Head: The entire length of the nose should be even in width when viewed from the front. The head should be a slightly rounded wedge without any flat planes, medium in length, but not full cheeked. The profile of an Egyptian Mau should show a very gentle contour with a slight rise from the bridge of the nose to the forehead. The muzzle should be neither short nor pointed, and adult males may have jowls.

Ears: The ears of the Egyptian Mau may be tufted, and should be wide at the base, medium to large in size. The inner ear should be a delicate pink, almost transparent, with the hair short and close lying. Ears should be alert and moderately pointed, continuing the planes of the head.

Eyes: All Egyptian Maus over eighteen months of age should have gooseberry green eyes. Cats younger than this may have amber eyes. Eyes should be large and alert, almond shaped with a slight slant towards the ears. The skull apertures should be neither round nor oriental.

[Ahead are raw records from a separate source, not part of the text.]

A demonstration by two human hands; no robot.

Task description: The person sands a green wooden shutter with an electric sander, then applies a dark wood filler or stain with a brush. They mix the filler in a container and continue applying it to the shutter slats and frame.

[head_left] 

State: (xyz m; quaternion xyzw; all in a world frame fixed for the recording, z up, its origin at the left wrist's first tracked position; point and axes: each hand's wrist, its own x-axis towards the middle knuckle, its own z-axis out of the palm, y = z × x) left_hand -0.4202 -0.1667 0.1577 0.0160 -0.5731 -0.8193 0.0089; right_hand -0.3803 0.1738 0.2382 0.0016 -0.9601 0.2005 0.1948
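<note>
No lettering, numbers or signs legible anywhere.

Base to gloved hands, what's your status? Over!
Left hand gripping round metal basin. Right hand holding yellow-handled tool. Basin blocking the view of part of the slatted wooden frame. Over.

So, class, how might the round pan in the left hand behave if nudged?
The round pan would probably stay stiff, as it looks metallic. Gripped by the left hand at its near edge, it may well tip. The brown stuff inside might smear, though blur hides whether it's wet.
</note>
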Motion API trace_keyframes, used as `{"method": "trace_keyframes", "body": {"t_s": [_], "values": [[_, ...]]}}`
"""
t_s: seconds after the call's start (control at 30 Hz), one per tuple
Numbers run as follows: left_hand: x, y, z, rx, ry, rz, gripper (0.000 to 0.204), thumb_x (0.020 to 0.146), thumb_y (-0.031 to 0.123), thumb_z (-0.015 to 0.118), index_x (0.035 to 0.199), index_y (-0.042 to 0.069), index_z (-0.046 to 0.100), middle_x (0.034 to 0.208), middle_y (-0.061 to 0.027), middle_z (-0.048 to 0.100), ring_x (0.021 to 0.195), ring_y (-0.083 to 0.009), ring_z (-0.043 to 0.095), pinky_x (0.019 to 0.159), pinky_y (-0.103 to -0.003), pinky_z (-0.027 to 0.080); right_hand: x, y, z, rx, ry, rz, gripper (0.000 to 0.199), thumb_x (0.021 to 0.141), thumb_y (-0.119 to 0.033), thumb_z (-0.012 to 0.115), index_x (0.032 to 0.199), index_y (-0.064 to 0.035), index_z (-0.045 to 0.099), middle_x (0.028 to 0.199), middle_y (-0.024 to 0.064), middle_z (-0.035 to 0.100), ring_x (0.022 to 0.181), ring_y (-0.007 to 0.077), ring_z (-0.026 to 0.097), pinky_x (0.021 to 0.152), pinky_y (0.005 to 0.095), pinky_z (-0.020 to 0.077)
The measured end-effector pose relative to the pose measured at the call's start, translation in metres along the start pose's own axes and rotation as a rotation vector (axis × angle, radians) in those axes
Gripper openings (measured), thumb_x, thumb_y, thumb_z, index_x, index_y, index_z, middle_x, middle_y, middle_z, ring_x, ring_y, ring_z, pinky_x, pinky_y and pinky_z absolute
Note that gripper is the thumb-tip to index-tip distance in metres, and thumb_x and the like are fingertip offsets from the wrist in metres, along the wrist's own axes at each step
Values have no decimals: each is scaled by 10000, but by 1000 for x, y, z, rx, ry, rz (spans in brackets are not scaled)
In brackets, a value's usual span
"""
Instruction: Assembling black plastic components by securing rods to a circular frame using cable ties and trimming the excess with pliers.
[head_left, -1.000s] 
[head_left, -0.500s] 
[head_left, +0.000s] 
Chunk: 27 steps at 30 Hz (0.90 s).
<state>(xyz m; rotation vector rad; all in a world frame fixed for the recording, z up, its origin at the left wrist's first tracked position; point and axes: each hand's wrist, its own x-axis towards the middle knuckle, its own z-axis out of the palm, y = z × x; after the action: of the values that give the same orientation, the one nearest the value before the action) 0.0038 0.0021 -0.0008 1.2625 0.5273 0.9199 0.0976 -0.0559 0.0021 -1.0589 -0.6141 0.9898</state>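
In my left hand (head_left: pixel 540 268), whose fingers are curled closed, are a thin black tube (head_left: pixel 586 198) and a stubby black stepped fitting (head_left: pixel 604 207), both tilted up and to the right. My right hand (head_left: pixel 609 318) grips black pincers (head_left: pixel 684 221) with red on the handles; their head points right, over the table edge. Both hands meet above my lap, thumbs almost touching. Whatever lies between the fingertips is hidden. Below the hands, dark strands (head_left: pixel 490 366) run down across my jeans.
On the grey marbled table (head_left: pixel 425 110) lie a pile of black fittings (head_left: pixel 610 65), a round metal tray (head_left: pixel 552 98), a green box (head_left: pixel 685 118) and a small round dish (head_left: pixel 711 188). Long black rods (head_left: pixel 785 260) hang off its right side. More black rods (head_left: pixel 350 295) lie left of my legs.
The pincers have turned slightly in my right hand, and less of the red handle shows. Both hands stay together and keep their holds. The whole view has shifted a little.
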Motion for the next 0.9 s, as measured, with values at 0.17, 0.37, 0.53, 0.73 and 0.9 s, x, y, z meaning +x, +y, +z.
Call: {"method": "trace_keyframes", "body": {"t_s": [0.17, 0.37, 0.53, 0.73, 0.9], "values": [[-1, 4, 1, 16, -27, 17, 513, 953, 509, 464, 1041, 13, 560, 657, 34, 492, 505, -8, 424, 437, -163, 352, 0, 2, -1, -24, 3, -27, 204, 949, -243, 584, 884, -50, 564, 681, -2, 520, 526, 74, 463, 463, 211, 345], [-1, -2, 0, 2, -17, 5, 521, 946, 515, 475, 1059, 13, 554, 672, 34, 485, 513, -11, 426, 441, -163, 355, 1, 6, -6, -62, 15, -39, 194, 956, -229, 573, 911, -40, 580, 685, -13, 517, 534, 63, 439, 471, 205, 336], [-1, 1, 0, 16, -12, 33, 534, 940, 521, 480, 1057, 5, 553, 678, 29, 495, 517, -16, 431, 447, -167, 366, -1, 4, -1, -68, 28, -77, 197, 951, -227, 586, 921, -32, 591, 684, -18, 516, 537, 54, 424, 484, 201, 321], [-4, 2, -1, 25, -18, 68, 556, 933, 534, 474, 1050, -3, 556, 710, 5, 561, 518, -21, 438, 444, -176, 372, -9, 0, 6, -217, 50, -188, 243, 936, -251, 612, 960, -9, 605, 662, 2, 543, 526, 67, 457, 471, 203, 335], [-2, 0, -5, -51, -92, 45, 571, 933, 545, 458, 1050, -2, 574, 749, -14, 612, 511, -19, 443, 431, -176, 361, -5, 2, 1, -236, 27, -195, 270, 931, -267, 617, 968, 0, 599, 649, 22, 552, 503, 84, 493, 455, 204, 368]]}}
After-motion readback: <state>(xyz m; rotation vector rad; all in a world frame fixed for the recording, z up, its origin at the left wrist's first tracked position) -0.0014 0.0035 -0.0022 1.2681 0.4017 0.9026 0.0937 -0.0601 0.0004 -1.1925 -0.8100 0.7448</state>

Body: While adult males may have muscular necks and shoulders, in general, Egyptian Maus should be medium-long and graceful, with well-developed muscles, but not overly so. The balance of the cat is more important than size. There should be a loose skin flap extending from the flank to the hind leg knee. Legs should be in proportion to the body, but hind legs should be proportionately longer, giving the appearance that the cat walks on tiptoes. Feel should be oval, and appear slight and dainty, with five does on the front feet and four on the back.

Tail: The tails of all Egyptian Maus should be medium-long, thick at the base, and have a slight taper.

Coat: The coat varies with the color, but in general should be medium in length with a lustrous sheen. Cats who are smoke-colored should have fine, silky hair. Silver and bronze cats should have coats that are more dense and resilient.

Penalties: Cats that have short or rounded heads will be penalized, but not disqualified. Other penalties will be assessed for: pointed muzzles; small, round, or oriental eyes; cobby or oriental body; short or whip tail; a lack of broken necklaces; or poor physical condition.

Disqualifications: Any cat who lacks spots or has blue eyes is immediately disqualified. Kinked or abnormal tails, or the incorrect number of toes also results in disqualification.

Egyptian Maus are interesting and beautiful to look at. They have a slightly exotic appearance, and have a personality to match. For the cat-lover, an Egyptian Mau might be the perfect companion.